AIDS is one of the most hideous diseases on the planet. As many of you know, World AIDS Day was this past Friday, and I got to thinking that there in lies a big part of the problem. AIDS has become a footnote, an asterisks or perhaps, a day where you could probably get the day off if it was worth pushing at your socially correct company or if you work for a small start-up.

So, let me ask for those of you who will read my blog: how many of you, actively discuss AIDS and its impact on your local communities or even globally? Let’s see a show of hands. Pause for 10 seconds of silence.

That was a long 10 seconds wasn’t it? In the photograph on the left, you see a healthy and happy family. But what if the man is experiencing sex with a few of his poker buddies from time to time? Or, what if he was at a conference in Hong Kong and he needs to “unplug” and the concierge sends up to him a beautiful young 22 year old who just contracted AIDS, which she doesn’t even know yet; of course being the responsible family man, this gentleman is, he uses a condom for his extramarital tryst and it breaks. Oh my Goodnes! Of course, he’s got a smile of enjoyment as big as the Serengeti National Park.

After texting his buddies about his conquest, he comes home to his lovely wife and because he misses her so much and she’s now horny from his absence he now infects her with HIV. Oh, don’t forget that she is two months pregnant with twins and one of the twins contracts HIV, and the other one does not.

The interesting aspect to all of this, is that all of this mess is discovered AFTER the damage was done. So, is AIDS really the problem or is it people’s behavior that is to blame? If you have the flu, you stay home and don’t infect others at work. If your child has chicken pox, one of the parents stays home to protect other innocent little bodies from this childhood malady.
In other words, we should start talking, and doing something about AIDS every day. Here are some ideas:

1. Discuss it (HIV/AIDS) every day with someone you love?

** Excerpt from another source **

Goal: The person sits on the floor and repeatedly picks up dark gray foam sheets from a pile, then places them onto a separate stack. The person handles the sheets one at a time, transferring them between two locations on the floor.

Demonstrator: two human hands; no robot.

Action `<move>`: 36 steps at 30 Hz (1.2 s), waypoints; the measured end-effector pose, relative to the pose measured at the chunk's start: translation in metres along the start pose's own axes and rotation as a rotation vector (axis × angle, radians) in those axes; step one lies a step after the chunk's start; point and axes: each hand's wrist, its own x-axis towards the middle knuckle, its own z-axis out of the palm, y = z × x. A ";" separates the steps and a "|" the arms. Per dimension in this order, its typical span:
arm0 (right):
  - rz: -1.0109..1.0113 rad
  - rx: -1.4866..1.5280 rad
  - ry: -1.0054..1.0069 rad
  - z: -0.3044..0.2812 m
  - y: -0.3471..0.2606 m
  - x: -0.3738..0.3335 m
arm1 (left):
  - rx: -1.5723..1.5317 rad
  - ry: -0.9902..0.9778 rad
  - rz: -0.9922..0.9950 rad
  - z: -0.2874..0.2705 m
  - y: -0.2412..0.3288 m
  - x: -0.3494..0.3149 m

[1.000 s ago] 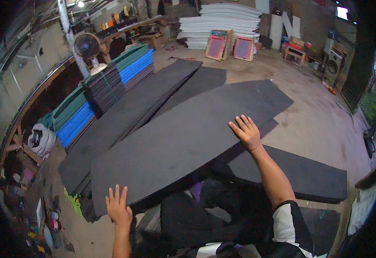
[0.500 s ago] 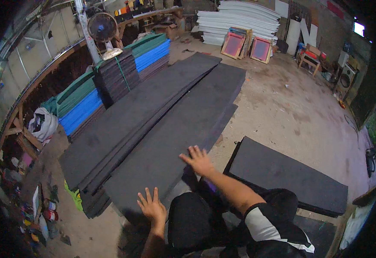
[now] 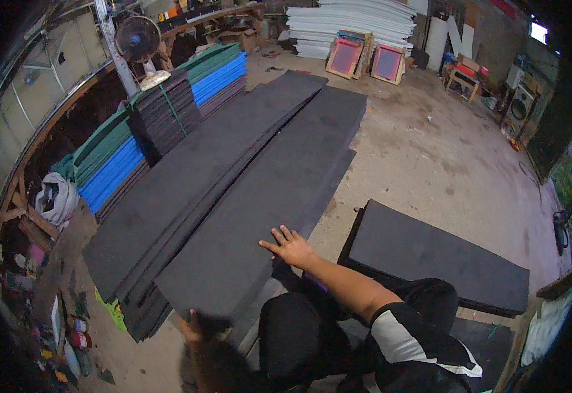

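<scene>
A long dark grey foam-like sheet (image 3: 279, 177) lies on top of a low stack in front of me. My right hand (image 3: 290, 249) rests palm down near its right edge, fingers spread. At the sheet's near end, my left hand (image 3: 192, 329) is at the corner; its fingers are blurred and partly hidden, so whether they grip the edge cannot be made out. Along the left side lies another stack of long dark sheets (image 3: 188, 177), its layers slightly staggered.
A shorter stack of dark sheets (image 3: 430, 252) sits on the floor at my right. Piled green, blue and dark sheets (image 3: 214, 82) stand at the far left beside a fan (image 3: 137, 39). White sheets (image 3: 351, 26) and framed panels (image 3: 345, 56) are at the back. Clutter lines the left.
My left hand has moved from lying open on the sheet down to its near corner. The right hand stays on the sheet, shifted slightly left. The view has moved a little.
</scene>
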 end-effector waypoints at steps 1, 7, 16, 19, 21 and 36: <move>0.018 0.017 -0.006 0.000 0.004 -0.001 | -0.180 -0.057 -0.037 0.002 -0.002 0.005; 0.052 0.020 -0.027 0.002 0.024 0.005 | 0.080 0.165 -0.126 0.032 -0.006 0.010; 0.086 0.102 -0.110 -0.005 0.040 0.013 | 0.381 0.479 -0.157 0.063 -0.003 0.037; 0.090 0.105 -0.111 -0.005 0.045 0.015 | 0.401 0.523 -0.167 0.069 -0.003 0.042; 0.095 0.102 -0.124 -0.006 0.043 0.015 | 0.407 0.534 -0.176 0.073 -0.002 0.043; 0.145 0.190 -0.215 -0.021 0.036 0.018 | 0.689 0.527 -0.127 0.055 -0.016 0.041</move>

2. Talk about AIDS the next time you go out with a group of friends from both genders?

3. Show pictures of the disease to your teenage children.

4. Download video clips from socially responsible websites that discuss children in Africa who are left without parents and play them on your television. Try http://www.current.tv/ if you need some help finding content about this subject on video. Try http://www.spangy.com/ after January 5, 2007.

5. Go to http://www.youthaids.org/ and make a donation once a month for $50.00 Euro, which is the best currency in terms of value or $50 USD if you don’t have access to the Euro.

6. Convince 5 friends to do #5.

7. Bookmark the following websites and/or subscribe to their RSS feeds: http://www.cdc.gov/ and http://www.globalhealth.org/

8. Repeat step #2 every time you go out. Now, armed with new facts from your knowledge from the CDC or from spangy.com you will sound authoritative and “cool” because you are aware, which makes you very attractive and desirable to other knowledgeable people.

9. Visit an AIDS hospice once a month to just “hang out” and keep folks company. People enjoy and are extremely grateful to connect with others when they know death is imminent.

10. Create your own list of the top 10 ways to combat AIDS and post to your blog or website and ask yourself, if you’ve done enough.